Thousands of economists, historians and rights advocates have joined a group of Harvard Law School students to protest a professor of the school, whose recent articles deny the wartime "comfort women" system set up by the Japanese Imperial Army.

Mark Ramseyer, Mitsubishi Professor of Japanese Legal Studies at Harvard University, claimed that "comfort women" voluntarily contracted themselves into sex servitude during World War II in his article "Contracting for Sex in the Pacific War".

The article was published online in December by the International Review of Law and Economics, an academic journal. It will appear in the March issue of the journal.

Ramseyer also expressed the same view in an op-ed published on Jan 12 in Japan Forward, an English-language website of Sankei Shimbun, a Japanese nationalist, conservative newspaper.

In response to Ramseyer's articles, a group of students at Harvard Law School wrote in an open letter, "The author is using economics — more specifically game theory and law and economics — as a cover to legitimize horrific atrocities."

They also call on the community of economists and the public to "condemn the article and also call for its retraction".

The letter has garnered nearly 2,900 signatures so far, including more than 1,600 economists from US, China, South Korea, Australia and other countries.

Al Roth and Paul Milgrom, economics professors at Stanford University, said in a statement, that the article is "distressing in so many ways" and they "can't help being reminded of Holocaust denial".

"The soundness of an historical account should be judged based on a review of the evidence, which can never be overruled by some simple game theory model. The appeal Professor Ramseyer makes to game theory provides no support for his claims," said the two professors.

What is most controversial about Ramseyer's article is a passage about a 10-year old Japanese girl named Osaki. "When Osaki turned ten, a recruiter stopped by and offered her 300 yen upfront if she would agree to go abroad. The recruiter did not try to trick her; even at age 10, she knew what the job entailed," says the article.

The passage of Osaki is "a blatant endorsement of child sex trafficking", said Pinelopi Goldberg, a professor of economics at Yale University, in a statement. She said "the issue here is not just about fact versus fiction or academic freedom. It is about justifying acts (i.e., child rape and human trafficking) that are not only morally repugnant, but also strictly illegal in civilized society".

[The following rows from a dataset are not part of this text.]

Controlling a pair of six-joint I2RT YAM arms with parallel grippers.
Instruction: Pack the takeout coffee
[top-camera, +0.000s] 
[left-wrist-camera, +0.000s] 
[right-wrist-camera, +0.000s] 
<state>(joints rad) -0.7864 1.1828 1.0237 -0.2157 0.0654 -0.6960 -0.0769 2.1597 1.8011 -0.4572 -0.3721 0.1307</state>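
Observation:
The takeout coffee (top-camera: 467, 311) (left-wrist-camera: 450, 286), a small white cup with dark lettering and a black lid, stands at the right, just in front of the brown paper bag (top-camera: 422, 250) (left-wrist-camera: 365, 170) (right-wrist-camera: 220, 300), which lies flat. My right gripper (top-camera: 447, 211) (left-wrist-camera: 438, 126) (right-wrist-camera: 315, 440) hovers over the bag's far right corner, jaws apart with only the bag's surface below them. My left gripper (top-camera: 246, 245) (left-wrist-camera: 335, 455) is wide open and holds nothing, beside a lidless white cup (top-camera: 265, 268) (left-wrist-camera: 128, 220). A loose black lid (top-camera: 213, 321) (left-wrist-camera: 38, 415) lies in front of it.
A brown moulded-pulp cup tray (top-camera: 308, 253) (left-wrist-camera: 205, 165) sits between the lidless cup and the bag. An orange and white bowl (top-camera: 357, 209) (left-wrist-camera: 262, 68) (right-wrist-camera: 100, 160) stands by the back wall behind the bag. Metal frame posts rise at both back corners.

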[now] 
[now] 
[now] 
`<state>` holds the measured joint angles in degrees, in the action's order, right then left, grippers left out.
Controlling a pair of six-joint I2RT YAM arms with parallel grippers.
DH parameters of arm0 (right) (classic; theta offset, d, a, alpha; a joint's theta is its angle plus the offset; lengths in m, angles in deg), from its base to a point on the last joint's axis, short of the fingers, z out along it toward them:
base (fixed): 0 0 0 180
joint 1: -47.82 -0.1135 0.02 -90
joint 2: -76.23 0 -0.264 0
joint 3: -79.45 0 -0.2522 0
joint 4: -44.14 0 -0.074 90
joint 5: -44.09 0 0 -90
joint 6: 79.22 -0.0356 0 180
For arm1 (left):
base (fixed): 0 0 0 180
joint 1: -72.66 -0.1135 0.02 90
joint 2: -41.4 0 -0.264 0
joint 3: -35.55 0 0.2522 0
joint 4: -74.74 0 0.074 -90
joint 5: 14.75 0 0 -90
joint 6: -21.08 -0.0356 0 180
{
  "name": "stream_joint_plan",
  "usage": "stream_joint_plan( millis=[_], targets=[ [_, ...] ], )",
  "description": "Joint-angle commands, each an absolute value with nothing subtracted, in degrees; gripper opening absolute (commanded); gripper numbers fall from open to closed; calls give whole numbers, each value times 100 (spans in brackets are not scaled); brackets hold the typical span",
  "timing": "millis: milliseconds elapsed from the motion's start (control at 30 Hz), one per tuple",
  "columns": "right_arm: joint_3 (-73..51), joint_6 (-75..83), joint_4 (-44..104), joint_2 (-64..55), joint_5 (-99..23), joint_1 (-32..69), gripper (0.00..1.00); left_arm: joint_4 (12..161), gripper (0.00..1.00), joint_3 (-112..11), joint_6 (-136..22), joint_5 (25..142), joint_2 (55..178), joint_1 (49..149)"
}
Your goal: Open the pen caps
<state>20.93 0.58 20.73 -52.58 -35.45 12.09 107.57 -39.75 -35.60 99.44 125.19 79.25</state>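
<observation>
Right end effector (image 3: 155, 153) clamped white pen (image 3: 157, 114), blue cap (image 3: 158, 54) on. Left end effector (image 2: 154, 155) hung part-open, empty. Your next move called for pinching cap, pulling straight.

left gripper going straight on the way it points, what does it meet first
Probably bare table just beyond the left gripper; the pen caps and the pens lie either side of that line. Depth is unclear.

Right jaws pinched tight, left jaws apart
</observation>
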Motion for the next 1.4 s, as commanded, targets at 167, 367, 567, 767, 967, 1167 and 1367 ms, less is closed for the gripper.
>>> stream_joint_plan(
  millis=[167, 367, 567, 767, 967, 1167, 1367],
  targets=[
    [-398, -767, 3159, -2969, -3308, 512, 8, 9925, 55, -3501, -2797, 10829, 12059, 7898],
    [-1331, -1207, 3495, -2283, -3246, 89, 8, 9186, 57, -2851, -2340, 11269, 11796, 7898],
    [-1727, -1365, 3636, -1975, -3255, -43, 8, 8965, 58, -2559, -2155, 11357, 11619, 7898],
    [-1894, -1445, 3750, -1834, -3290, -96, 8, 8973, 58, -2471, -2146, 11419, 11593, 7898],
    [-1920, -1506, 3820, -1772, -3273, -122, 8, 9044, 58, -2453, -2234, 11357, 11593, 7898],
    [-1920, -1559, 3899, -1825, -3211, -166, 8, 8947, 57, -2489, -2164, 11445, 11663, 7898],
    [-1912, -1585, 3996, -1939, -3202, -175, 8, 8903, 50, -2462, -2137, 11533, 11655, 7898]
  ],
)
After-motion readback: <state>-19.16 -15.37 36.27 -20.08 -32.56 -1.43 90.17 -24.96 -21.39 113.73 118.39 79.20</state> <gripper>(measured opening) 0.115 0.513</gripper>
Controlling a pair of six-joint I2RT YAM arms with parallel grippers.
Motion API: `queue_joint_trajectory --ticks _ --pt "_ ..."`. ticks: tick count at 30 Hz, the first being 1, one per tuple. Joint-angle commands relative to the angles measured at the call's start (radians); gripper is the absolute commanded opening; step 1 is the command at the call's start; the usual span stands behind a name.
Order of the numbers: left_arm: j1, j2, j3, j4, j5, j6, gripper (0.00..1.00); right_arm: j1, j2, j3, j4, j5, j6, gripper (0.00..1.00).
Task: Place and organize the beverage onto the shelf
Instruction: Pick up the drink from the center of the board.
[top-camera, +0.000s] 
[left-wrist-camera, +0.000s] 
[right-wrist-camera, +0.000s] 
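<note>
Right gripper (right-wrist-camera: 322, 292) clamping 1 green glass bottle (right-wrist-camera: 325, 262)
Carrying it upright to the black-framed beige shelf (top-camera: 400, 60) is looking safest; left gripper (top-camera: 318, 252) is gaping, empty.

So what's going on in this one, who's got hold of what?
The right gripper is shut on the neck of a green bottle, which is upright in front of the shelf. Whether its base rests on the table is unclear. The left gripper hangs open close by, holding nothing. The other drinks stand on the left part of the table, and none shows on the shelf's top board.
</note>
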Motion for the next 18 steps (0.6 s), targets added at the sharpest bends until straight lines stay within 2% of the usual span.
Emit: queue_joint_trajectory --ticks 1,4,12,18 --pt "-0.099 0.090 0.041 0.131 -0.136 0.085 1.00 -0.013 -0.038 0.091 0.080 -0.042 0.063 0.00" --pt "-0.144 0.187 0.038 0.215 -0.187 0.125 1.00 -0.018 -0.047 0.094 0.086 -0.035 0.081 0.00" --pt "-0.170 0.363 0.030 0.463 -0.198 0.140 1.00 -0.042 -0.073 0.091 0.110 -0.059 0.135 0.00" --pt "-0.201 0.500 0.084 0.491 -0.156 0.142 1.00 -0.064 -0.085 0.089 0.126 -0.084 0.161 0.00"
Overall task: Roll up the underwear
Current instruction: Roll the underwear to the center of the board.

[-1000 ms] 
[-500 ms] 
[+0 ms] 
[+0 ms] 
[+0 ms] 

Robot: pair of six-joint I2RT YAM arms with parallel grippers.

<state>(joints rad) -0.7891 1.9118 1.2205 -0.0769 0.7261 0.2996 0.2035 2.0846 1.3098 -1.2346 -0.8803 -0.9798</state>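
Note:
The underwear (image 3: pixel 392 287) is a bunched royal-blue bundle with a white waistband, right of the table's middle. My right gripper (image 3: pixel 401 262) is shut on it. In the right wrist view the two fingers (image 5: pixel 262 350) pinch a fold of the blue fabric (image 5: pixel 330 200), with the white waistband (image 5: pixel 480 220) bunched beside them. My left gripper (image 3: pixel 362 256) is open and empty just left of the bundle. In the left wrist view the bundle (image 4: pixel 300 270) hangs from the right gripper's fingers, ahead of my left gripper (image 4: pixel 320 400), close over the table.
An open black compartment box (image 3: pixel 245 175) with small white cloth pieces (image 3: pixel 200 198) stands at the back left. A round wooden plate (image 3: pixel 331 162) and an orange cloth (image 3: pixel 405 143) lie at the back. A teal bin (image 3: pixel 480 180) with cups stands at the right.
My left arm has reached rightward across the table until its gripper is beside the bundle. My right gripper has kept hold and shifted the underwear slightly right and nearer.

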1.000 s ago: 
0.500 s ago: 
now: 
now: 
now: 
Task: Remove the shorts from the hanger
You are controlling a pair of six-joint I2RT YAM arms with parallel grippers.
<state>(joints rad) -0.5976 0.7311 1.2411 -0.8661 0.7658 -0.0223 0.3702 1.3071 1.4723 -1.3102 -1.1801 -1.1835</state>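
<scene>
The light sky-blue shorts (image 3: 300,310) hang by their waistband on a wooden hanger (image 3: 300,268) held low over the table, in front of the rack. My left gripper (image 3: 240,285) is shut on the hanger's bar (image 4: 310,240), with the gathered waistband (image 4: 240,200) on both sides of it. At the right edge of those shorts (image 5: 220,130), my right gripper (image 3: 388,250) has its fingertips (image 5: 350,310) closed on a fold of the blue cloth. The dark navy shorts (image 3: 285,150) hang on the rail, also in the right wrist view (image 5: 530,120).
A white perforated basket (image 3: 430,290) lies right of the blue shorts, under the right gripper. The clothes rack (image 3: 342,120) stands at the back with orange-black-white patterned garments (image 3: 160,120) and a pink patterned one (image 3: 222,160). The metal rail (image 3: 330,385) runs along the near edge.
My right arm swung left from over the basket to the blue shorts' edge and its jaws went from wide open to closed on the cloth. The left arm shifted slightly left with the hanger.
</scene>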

Ramseyer declined China Daily's request for comment, saying he's not "doing interviews".

Amid the growing protest from academics, the International Review of Law and Economics has issued an "expression of concern" to inform readers of the concerns raised to Ramseyer's article and said investigation into the article's historical evidence is underway.

The article also has drawn backlash from Chinese and Korean communities in the US. Several rallies have been organized across the country to denounce the Harvard professor.

On Monday, dozens of representatives from Korean American and Chinese American groups gathered around the "comfort women" statues in St Mary's Park in San Francisco to protest Ramseyer. The activists also are calling for the boycott of Mitsubishi products. An online petition to boycott received more than 1,000 signatures within 12 hours.

"What Professor Ramseyer said was a lie. But this lie has very dangerous implications. It legitimizes sex trafficking and sexual violence against women. It feeds into the misogynistic notion that women join in on rapes by implied or explicit consent," said Julie Tang, co-chair of the Comfort Women Justice Coalition, at the rally. "We cannot allow this kind of voodoo theories about the 'comfort women' victims to spread. We must debunk it."

"It is really a shame, a real travesty that a law professor at one of the world's most prestigious institutions, Harvard Law School, could author an article that is factually inaccurate, at odds with overwhelming historical evidence, and worse off, an article that perpetuates sexual violence, sexism, an attack on women and promotes a rape culture that blames the rape victim," said Lillian Sing, co-chair of the Comfort Women Justice Coalition.